Outputs that used AI / machine learning / data science methods such as lexicon expansion, computer vision, classification and word embeddings included:
- T-Res: A Toponym Resolution Pipeline for Digitised Historical Newspapers
- MapReader: A computer vision pipeline for exploring and analyzing images at scale
- DeezyMatch: A Flexible Deep Neural Network Approach to Fuzzy String Matching
- The Living Machine: A Computational Approach to the Nineteenth-Century Language of Technology
- Generating metadata from digitised 'Mitchells' Press Directories
- Generating metadata from digitised Parliamentary Road Acts (with CogApp)
- Experimental pipelines for processing digitised pages with structured or semi-structured content
Tools and demonstrators created via internal pilots and experiments
Many of these examples were enabled by on-staff Research Software Engineers and the Living with Machines (LwM) team at the British Library's skills and enthusiasm for ML experiments in combination with long-term Library’s staff knowledge of collections records and processes:
- Identifying upside-down images in the Endangered Archives Project – projects within this important collection were often digitised under trying circumstances, so training machine learning to identify image attributes is useful.
- Languid: Language Identification Project (2020) – Metadata Services' Victoria Morris experimented with machine learning (and ‘human review’ from c40 enthusiastic language experts checking the results) and was able to add language codes to over 3 million catalogue records. Her project identified 471 languages in the records, 141 of which were not previously represented.
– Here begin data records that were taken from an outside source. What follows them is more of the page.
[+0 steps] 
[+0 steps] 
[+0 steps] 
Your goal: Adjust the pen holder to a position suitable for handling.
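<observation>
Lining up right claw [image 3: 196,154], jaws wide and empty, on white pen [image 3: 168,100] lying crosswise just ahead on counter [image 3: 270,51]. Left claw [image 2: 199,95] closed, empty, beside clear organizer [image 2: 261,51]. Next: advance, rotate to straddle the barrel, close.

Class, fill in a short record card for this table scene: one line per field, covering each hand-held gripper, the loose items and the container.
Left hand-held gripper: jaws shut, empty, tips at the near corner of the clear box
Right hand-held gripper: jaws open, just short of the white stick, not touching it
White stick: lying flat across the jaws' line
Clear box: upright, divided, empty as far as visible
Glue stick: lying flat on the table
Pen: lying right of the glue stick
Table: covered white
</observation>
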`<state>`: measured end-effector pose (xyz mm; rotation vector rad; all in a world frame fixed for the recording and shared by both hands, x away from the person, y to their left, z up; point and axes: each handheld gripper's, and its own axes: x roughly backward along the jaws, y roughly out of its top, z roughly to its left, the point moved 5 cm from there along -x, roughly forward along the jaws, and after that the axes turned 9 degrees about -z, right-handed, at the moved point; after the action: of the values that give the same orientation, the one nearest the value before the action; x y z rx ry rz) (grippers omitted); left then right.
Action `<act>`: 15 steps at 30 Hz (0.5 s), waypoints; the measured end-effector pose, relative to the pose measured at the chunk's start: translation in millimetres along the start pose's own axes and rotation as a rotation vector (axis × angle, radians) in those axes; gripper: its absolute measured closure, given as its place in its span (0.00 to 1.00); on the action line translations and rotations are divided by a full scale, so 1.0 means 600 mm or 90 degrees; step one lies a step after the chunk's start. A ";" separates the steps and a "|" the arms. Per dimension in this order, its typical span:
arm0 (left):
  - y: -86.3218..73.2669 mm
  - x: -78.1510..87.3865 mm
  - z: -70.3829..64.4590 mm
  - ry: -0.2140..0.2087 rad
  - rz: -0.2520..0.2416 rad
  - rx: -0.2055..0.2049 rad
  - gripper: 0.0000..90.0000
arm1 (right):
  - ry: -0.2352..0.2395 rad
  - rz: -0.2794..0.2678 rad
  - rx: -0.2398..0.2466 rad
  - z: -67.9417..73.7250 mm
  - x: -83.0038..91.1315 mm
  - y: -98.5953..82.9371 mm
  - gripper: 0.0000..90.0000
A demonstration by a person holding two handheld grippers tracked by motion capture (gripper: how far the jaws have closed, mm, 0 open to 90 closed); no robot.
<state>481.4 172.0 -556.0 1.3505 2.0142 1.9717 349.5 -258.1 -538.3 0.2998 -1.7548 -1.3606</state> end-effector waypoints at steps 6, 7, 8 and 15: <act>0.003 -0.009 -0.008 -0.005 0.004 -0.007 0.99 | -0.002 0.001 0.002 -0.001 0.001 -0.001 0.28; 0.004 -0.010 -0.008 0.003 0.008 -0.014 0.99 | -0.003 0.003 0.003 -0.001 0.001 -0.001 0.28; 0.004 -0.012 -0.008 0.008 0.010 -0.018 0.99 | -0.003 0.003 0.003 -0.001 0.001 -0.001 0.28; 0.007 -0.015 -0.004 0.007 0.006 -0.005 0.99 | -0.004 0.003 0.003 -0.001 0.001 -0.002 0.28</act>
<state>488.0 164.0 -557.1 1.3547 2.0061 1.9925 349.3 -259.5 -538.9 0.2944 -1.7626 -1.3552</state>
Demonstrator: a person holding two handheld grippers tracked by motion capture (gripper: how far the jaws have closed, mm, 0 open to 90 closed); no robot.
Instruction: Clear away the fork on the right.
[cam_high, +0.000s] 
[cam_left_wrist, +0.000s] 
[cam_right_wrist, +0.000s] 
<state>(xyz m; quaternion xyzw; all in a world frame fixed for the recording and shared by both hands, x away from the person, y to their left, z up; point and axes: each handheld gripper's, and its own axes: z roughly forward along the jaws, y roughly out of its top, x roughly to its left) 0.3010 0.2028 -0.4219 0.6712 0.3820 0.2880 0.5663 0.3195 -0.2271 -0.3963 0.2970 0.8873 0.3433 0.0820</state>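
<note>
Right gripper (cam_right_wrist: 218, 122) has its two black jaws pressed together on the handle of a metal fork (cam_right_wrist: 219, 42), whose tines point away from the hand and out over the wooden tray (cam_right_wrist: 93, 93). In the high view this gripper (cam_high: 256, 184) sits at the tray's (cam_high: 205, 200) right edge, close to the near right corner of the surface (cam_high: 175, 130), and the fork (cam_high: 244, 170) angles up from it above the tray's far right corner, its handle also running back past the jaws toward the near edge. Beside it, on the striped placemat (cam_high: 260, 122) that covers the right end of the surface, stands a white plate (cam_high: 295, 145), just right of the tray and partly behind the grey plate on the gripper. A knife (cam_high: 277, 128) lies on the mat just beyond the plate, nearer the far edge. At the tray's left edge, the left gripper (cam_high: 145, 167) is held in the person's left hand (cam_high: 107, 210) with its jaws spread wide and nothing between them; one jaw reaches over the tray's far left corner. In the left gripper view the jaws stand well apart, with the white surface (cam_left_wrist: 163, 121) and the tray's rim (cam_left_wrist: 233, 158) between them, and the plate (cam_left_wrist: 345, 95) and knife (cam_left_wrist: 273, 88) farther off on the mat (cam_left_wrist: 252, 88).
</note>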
Resources: short video, longer video, publication Automated Language Identification of Bibliographic Resources: Cataloging & Classification Quarterly: Vol 58, No 1.
- Flyswot (2021) – BL staff trained a machine learning model to find images of digitised manuscripts incorrectly labelled as ‘flysheets’.
- Trialling a book genre classification model (2022) - while the team concluded that the model worked well, but not well enough to use for creating catalogue data yet, they shared their model on Hugging Face and training data created by British Library staff on Zooniverse. Resources: blog post and tutorial.
British Library resources for re-use in ML / AI
Our Research Repository includes datasets suitable for ground truth training, including 'Ground truth transcriptions of 18th &19th century English language documents relating to botany from the India Office Records'.
Our ‘1 million images’ on Flickr Commons have inspired many ML experiments, including:
- Mario Klingemann (AKA Quasimondo) used semi-automated image classification and machine learning to group images into thematic collections ((2014 - 16). See also: ‘BL Labs Awards (2015): Creative/Artistic category Award winning project’
- British Library & Flickr Commons: The many hands (and some machines) making light work
- University of Oxford's Visual Geometry Group (VGG) using ‘BL1M’; multi-modal image searchSherlockNet: Using Convolutional Neural Networks (CNNs) to automatically tag and caption the British Library Flickr collection
The Library has also shared models and datasets for re-use on the machine learning platform Hugging Face.